Whatever the reason, an August weekend is the top choice for brides and grooms tying the knot. Harpers Bazaar, which ran the survey on wedding dates, anticipates 100,000 proposals over Christmas, so if you want to marry next summer, think ahead because Saturday, August 18 2018 is shaping up to be next year’s most popular wedding day.
There’s always so much to do with a wedding – planning the ceremony, organising the reception, choosing outfits and making sure you don’t end up with three toasters. With so many things to remember, it’s easy to overlook an important element for two people looking forward to spending their lives together.
At such a time, the bride and groom are understandably anticipating a long and happy marriage. But what if something happens to one of them?
Lucy Atwill, who heads the Wills and Probates department of Whiteford Curtis Crocker Solicitors in Plymouth, says it’s crucially important that making a will isn’t overlooked in all the excitement of planning a wedding.
Lucy describes her role at CWC Solicitors as “60% legal work and 40% social work”, making sure that client’s needs are met. Making a will is important because a marriage automatically revokes any pre-existing will under Section 18 of the Wills Act 1837. Under a separate section of the same Act entering into a civil partnership also revokes a will.
Many people would be surprised to discover that what happens if someone dies “intestate” – without a Will – applies if you marry and haven’t updated your Will or don’t have one. With most estates, the spouse would receive up to £250,000 with the remainder divided between the spouse and any children.
If there are no children to consider, the spouse will receive up to £450,000 with the rest going to siblings.
Even the simplest domestic situation can mean estates aren’t distributed as you would have wanted and this is further complicated when there are children from previous relationships and specific bequests to be made.
There is, however, an exception to The Wills Act 1837 – a “contemplation of marriage” clause stating that an existing Will shall not be revoked by marriage to a named person.
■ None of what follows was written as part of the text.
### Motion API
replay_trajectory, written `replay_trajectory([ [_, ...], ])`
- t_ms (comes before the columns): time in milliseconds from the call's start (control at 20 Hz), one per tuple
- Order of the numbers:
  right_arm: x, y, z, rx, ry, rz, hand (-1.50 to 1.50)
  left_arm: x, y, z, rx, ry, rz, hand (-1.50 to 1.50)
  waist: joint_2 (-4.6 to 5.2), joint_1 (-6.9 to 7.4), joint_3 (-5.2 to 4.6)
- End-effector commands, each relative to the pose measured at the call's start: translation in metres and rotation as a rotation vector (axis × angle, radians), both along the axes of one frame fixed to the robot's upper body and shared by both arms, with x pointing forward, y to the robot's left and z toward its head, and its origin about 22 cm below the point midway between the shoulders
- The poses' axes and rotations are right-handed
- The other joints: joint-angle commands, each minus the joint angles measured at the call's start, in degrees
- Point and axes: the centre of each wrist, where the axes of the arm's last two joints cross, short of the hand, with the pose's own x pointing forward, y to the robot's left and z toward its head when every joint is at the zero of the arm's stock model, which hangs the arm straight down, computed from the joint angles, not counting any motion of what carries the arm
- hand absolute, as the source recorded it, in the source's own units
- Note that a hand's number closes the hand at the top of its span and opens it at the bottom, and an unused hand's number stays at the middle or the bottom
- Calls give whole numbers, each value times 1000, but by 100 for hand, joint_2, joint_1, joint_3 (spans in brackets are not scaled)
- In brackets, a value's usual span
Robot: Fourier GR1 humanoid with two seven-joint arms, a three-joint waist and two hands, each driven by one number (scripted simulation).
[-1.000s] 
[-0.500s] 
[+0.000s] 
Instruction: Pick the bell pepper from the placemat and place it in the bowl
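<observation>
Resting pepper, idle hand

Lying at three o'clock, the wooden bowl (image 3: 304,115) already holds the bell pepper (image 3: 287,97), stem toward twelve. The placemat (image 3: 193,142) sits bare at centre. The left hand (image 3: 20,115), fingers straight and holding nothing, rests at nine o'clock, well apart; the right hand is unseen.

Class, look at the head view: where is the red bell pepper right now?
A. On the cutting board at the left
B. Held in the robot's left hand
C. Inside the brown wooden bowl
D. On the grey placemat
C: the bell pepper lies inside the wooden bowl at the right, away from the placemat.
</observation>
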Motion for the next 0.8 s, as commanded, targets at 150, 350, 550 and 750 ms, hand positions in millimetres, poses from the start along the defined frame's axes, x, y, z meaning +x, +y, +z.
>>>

“When we make the vow to love and cherish ‘until death us do part’, people aren’t considering that as a possibility,” says Lucy.
“It’s obviously important, whatever your circumstances, to ensure that your wills are up to date when you marry, so that your wishes can be carried out. Anyone who is concerned should seek legal advice,” she says. “It’s wise to be prepared for the worst on the best day of your life.”